● Directions
Would you quote every entry exactly, dropping only the pictures?

——

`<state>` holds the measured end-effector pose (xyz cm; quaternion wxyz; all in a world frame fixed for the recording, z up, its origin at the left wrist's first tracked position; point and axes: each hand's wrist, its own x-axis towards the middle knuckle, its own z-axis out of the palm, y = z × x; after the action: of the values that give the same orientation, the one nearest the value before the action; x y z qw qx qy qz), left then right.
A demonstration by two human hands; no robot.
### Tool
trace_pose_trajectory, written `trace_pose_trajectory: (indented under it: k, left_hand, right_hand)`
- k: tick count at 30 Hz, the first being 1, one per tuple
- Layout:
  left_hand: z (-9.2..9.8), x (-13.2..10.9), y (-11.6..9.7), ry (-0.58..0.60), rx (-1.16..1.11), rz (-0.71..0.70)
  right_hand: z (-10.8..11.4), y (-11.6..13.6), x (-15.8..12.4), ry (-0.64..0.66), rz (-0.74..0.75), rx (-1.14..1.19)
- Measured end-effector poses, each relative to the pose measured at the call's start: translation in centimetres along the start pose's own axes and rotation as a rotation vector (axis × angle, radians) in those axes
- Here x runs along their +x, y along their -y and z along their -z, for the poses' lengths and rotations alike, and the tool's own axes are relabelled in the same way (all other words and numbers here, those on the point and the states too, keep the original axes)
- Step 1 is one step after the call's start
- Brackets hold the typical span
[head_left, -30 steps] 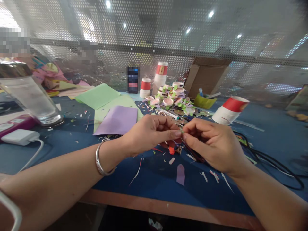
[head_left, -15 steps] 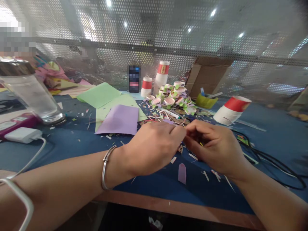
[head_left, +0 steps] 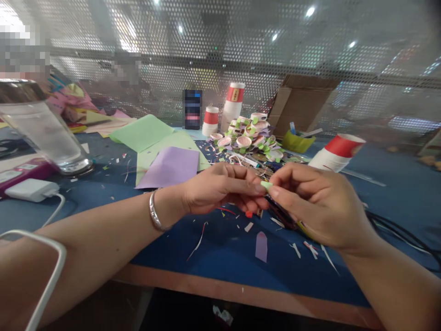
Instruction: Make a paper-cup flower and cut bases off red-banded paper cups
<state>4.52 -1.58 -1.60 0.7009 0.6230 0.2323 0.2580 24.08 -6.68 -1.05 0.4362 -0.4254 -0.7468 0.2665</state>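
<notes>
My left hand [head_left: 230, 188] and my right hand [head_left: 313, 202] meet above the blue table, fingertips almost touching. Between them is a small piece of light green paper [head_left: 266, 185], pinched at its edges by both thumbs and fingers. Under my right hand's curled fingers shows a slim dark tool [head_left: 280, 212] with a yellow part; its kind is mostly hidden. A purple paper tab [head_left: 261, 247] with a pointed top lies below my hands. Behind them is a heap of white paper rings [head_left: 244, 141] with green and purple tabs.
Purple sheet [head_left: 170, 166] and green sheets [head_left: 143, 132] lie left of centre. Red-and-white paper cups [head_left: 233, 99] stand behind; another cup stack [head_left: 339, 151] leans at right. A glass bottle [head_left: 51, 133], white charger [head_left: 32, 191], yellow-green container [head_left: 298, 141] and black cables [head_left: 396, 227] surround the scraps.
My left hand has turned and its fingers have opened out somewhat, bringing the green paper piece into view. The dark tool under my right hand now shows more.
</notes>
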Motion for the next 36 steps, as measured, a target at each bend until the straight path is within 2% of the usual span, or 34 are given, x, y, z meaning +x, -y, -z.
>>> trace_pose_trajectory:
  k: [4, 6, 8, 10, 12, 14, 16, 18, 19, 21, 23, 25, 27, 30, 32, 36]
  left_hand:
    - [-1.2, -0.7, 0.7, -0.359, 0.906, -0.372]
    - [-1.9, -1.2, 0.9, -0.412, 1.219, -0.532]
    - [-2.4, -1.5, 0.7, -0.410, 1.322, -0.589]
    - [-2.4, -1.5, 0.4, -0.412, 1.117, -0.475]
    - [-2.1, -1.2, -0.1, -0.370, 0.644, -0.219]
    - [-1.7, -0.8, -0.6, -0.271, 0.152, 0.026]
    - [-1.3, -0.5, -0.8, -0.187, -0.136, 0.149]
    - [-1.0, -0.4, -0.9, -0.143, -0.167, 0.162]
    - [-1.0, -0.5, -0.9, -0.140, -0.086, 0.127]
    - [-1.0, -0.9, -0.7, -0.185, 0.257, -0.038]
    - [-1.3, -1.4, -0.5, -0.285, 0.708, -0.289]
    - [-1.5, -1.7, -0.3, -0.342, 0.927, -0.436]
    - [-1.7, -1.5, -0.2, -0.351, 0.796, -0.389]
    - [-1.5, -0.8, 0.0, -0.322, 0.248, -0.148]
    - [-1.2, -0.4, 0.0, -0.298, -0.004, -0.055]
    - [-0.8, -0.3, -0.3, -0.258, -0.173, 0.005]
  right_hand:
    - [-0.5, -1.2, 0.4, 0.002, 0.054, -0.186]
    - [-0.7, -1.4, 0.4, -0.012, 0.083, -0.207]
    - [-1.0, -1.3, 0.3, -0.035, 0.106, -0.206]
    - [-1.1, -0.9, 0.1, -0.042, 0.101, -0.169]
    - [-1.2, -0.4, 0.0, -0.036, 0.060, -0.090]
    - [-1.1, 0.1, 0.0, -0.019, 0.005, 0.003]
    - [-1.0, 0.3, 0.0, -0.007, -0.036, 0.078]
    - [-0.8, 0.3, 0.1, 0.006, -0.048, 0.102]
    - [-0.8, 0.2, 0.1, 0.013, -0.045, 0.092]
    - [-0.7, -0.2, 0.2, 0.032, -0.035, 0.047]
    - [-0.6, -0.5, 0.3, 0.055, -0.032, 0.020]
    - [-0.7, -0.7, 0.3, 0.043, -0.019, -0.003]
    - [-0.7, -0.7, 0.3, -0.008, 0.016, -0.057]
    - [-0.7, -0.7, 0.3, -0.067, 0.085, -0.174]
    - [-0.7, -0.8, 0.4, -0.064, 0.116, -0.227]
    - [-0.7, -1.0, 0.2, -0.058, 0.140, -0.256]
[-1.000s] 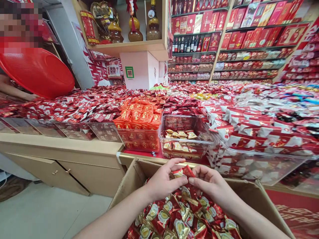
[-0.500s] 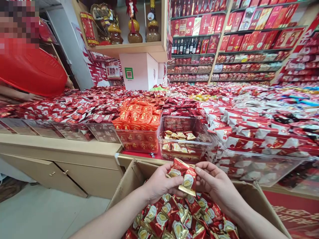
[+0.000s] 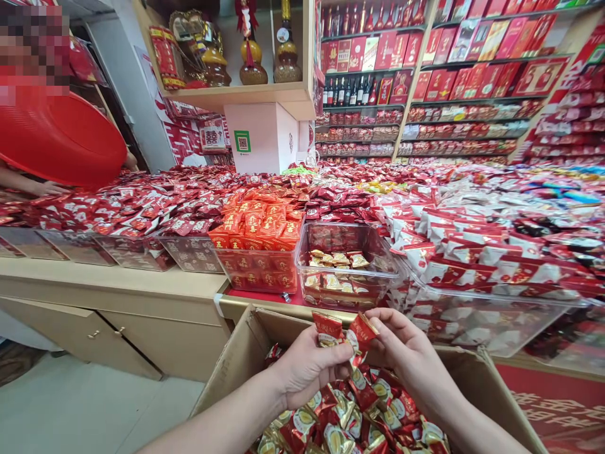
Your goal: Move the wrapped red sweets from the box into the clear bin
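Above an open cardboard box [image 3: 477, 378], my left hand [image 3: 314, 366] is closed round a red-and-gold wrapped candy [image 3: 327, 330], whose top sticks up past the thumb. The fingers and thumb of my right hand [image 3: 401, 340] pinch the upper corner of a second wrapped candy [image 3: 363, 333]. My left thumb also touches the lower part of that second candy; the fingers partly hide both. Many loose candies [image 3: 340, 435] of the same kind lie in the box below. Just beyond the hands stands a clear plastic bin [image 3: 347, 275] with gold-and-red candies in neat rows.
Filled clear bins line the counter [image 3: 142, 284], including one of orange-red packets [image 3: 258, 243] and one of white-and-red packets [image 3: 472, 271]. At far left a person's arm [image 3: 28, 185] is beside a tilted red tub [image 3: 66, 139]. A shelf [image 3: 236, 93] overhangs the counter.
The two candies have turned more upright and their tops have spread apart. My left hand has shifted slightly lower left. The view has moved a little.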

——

● Task result
`<state>` holds the measured end-effector pose (xyz cm; quaternion wxyz; all in a world frame fixed for the recording, z up, its origin at the left wrist's first tracked position; point and axes: each hand's wrist, its own x-axis towards the middle knuckle, its own z-axis out of the palm, y = z × x; after the action: of the values that give the same orientation, the one nearest the value before the action; x y z qw qx qy qz), left then right.
A demonstration by two human hands; no robot.
### Tool
trace_pose_trajectory, written `trace_pose_trajectory: (indented under it: k, left_hand, right_hand)`
- k: tick count at 30 Hz, the first being 1, one per tuple
- Layout:
  left_hand: z (-9.2..9.8), x (-13.2..10.9), y (-11.6..9.7), ry (-0.58..0.60), rx (-1.16..1.11), rz (-0.71..0.70)
  right_hand: z (-10.8..11.4), y (-11.6..13.6), x (-15.8..12.4), ry (-0.64..0.66), rz (-0.74..0.75), rx (-1.14..1.19)
- Measured end-effector poses, each relative to the pose measured at the call's start: translation in centimetres along the start pose's own axes and rotation as a rotation vector (axis × angle, radians) in those axes
- Here x runs along their +x, y along their -y and z along their -z, for the poses' lengths and rotations alike, and the tool's own axes are relabelled in the same way (all other words and numbers here, those on the point and the states too, keep the original axes)
- Step 1 is one step after the call's start
- Brackets hold the typical span
[head_left, -30 steps] 
[head_left, -15 steps] 
[head_left, +0 steps] 
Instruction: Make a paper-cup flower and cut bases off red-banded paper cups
<state>4.52 -1.58 -1.60 0.7009 0.6230 0.2323 0.2580 24.08 -6.68 -1.05 0.4362 -0.4254 -0.7468 0.2665</state>
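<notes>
My left hand [head_left: 230, 188] and my right hand [head_left: 313, 202] meet above the blue table, fingertips almost touching. Between them is a small piece of light green paper [head_left: 266, 185], pinched at its edges by both thumbs and fingers. Under my right hand's curled fingers shows a slim dark tool [head_left: 280, 212] with a yellow part; its kind is mostly hidden. A purple paper tab [head_left: 261, 247] with a pointed top lies below my hands. Behind them is a heap of white paper rings [head_left: 244, 141] with green and purple tabs.
Purple sheet [head_left: 170, 166] and green sheets [head_left: 143, 132] lie left of centre. Red-and-white paper cups [head_left: 233, 99] stand behind; another cup stack [head_left: 339, 151] leans at right. A glass bottle [head_left: 51, 133], white charger [head_left: 32, 191], yellow-green container [head_left: 298, 141] and black cables [head_left: 396, 227] surround the scraps.
My left hand has turned and its fingers have opened out somewhat, bringing the green paper piece into view. The dark tool under my right hand now shows more.
</notes>
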Motion for the next 36 steps, as measured, a target at each bend until the straight path is within 2% of the usual span, or 34 are given, x, y, z meaning +x, -y, -z.
>>> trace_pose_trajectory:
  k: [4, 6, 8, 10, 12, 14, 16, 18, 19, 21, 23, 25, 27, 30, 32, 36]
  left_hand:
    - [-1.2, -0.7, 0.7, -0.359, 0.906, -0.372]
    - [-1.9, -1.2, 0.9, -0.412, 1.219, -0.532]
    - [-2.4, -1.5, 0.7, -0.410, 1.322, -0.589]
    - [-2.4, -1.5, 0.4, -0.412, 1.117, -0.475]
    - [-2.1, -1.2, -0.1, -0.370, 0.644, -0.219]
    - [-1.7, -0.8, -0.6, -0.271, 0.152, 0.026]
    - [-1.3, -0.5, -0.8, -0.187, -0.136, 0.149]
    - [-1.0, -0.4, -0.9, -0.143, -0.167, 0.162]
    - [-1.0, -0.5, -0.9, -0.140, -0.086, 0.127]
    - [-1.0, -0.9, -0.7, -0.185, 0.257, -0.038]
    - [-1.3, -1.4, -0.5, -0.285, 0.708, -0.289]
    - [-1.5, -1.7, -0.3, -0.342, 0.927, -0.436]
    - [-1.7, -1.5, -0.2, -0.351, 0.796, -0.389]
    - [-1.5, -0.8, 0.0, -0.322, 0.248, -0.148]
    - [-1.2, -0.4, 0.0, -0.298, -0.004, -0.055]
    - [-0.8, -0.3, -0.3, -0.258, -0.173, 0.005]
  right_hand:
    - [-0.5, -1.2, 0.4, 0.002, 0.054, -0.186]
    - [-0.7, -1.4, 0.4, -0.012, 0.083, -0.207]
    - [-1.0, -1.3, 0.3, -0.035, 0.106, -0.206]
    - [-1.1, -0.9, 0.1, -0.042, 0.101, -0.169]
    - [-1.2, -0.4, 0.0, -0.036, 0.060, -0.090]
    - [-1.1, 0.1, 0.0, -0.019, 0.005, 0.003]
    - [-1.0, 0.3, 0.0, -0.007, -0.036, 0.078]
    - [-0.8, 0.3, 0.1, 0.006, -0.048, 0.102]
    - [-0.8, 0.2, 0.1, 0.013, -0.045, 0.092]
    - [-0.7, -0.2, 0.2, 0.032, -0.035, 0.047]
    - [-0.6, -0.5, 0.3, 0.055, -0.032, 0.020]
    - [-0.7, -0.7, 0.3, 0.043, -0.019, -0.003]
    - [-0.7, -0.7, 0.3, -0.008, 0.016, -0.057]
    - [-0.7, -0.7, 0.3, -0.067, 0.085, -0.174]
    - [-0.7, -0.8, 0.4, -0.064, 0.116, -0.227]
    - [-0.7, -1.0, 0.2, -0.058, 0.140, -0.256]
[-1.000s] 
[-0.500s] 
[+0.000s] 
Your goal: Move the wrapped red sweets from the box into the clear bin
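Above an open cardboard box [image 3: 477, 378], my left hand [image 3: 314, 366] is closed round a red-and-gold wrapped candy [image 3: 327, 330], whose top sticks up past the thumb. The fingers and thumb of my right hand [image 3: 401, 340] pinch the upper corner of a second wrapped candy [image 3: 363, 333]. My left thumb also touches the lower part of that second candy; the fingers partly hide both. Many loose candies [image 3: 340, 435] of the same kind lie in the box below. Just beyond the hands stands a clear plastic bin [image 3: 347, 275] with gold-and-red candies in neat rows.
Filled clear bins line the counter [image 3: 142, 284], including one of orange-red packets [image 3: 258, 243] and one of white-and-red packets [image 3: 472, 271]. At far left a person's arm [image 3: 28, 185] is beside a tilted red tub [image 3: 66, 139]. A shelf [image 3: 236, 93] overhangs the counter.
The two candies have turned more upright and their tops have spread apart. My left hand has shifted slightly lower left. The view has moved a little.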

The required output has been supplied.